#### Problem statement:
Please give the number of lines in the records below that include "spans", with no other output.

#### Extracted information:
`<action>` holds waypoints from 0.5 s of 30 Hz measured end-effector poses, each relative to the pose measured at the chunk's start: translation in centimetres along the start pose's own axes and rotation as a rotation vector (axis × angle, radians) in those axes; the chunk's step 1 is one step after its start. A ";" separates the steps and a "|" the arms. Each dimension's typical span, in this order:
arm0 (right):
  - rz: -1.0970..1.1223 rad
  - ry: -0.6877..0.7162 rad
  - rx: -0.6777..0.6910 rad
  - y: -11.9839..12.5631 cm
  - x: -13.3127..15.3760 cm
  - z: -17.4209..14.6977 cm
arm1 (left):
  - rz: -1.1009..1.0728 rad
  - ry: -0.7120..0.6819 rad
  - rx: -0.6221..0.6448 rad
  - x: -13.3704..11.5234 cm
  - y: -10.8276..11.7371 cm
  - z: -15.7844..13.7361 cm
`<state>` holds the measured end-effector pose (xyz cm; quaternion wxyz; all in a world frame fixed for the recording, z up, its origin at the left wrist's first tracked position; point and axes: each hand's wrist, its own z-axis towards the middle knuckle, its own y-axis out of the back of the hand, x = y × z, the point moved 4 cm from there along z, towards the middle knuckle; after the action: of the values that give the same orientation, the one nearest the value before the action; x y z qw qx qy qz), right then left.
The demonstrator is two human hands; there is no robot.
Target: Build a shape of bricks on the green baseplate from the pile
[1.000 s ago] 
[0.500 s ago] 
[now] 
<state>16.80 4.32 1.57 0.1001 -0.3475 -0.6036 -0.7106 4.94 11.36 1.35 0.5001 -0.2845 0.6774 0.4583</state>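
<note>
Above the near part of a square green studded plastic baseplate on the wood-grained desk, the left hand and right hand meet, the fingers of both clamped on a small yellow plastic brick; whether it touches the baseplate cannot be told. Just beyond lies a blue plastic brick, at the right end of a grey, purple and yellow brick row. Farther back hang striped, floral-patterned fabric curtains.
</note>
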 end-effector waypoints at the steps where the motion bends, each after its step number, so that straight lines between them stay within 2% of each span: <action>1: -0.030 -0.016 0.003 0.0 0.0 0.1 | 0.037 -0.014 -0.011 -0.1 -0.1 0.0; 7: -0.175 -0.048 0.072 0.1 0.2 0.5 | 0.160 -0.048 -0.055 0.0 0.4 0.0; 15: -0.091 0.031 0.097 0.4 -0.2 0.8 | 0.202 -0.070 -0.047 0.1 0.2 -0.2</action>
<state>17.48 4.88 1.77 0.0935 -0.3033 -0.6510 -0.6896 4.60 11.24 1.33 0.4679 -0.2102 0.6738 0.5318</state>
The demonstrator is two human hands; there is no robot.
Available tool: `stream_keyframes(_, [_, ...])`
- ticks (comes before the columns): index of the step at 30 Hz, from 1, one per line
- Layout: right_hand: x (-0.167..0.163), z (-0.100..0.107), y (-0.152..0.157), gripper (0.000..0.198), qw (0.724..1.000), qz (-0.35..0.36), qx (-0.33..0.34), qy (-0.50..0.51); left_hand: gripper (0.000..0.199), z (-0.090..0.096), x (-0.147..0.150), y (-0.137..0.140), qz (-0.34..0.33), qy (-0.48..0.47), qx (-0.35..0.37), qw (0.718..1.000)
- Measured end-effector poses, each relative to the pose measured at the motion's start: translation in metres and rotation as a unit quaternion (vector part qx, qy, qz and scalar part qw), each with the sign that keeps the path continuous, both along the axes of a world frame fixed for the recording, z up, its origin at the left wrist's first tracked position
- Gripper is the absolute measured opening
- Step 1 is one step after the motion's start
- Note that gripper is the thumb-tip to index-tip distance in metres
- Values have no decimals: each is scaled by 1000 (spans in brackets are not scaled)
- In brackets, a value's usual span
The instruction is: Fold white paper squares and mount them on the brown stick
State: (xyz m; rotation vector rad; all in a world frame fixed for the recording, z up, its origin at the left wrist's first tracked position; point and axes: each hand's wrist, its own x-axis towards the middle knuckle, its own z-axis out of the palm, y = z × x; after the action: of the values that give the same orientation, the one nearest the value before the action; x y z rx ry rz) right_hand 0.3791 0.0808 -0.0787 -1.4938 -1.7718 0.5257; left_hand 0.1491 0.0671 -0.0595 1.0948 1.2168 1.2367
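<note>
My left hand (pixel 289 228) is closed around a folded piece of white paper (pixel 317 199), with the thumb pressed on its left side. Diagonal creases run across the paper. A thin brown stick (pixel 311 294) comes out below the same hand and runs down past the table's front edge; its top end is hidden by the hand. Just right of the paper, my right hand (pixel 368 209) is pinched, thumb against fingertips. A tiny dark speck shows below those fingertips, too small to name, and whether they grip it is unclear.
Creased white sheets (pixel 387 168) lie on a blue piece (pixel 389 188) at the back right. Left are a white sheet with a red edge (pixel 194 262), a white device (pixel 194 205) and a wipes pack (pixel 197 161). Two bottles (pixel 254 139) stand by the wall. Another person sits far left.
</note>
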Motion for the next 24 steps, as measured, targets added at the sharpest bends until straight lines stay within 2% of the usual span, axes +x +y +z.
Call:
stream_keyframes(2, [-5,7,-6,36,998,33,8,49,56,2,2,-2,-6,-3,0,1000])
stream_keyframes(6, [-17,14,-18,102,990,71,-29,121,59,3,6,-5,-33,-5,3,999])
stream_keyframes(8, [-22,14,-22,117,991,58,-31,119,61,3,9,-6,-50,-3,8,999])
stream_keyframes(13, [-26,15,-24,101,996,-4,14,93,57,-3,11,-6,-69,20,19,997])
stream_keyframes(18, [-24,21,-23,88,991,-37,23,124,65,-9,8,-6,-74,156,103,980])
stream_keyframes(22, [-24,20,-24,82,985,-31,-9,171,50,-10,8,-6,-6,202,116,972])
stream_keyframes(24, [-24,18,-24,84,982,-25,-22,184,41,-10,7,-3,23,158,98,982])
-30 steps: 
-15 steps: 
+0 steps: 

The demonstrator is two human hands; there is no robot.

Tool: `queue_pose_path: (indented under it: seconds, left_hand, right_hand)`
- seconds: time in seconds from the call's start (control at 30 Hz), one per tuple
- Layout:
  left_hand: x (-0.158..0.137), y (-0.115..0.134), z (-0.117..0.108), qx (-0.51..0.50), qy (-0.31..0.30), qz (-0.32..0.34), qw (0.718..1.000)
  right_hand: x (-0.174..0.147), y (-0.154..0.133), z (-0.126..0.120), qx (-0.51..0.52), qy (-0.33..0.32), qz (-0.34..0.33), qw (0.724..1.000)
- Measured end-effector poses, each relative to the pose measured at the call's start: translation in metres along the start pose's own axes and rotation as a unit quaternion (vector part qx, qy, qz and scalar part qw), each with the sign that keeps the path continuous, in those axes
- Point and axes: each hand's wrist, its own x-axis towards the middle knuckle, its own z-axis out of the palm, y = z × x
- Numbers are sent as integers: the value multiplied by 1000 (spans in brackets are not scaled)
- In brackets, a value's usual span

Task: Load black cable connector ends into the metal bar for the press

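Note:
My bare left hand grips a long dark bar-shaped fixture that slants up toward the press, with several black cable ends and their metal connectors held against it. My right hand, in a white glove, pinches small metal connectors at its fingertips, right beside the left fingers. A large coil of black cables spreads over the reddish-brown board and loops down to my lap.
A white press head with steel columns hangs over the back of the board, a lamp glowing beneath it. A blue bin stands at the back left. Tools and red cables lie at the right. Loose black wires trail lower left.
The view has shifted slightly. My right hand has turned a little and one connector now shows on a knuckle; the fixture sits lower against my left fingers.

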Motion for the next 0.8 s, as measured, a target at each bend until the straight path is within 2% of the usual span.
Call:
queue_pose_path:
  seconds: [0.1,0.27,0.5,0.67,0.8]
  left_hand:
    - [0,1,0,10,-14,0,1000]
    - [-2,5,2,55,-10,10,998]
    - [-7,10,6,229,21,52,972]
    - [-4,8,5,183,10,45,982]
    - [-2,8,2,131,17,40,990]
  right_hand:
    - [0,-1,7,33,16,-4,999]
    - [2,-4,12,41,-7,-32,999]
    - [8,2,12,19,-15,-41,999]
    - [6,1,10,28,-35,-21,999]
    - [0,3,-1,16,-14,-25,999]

#### Answer space:
2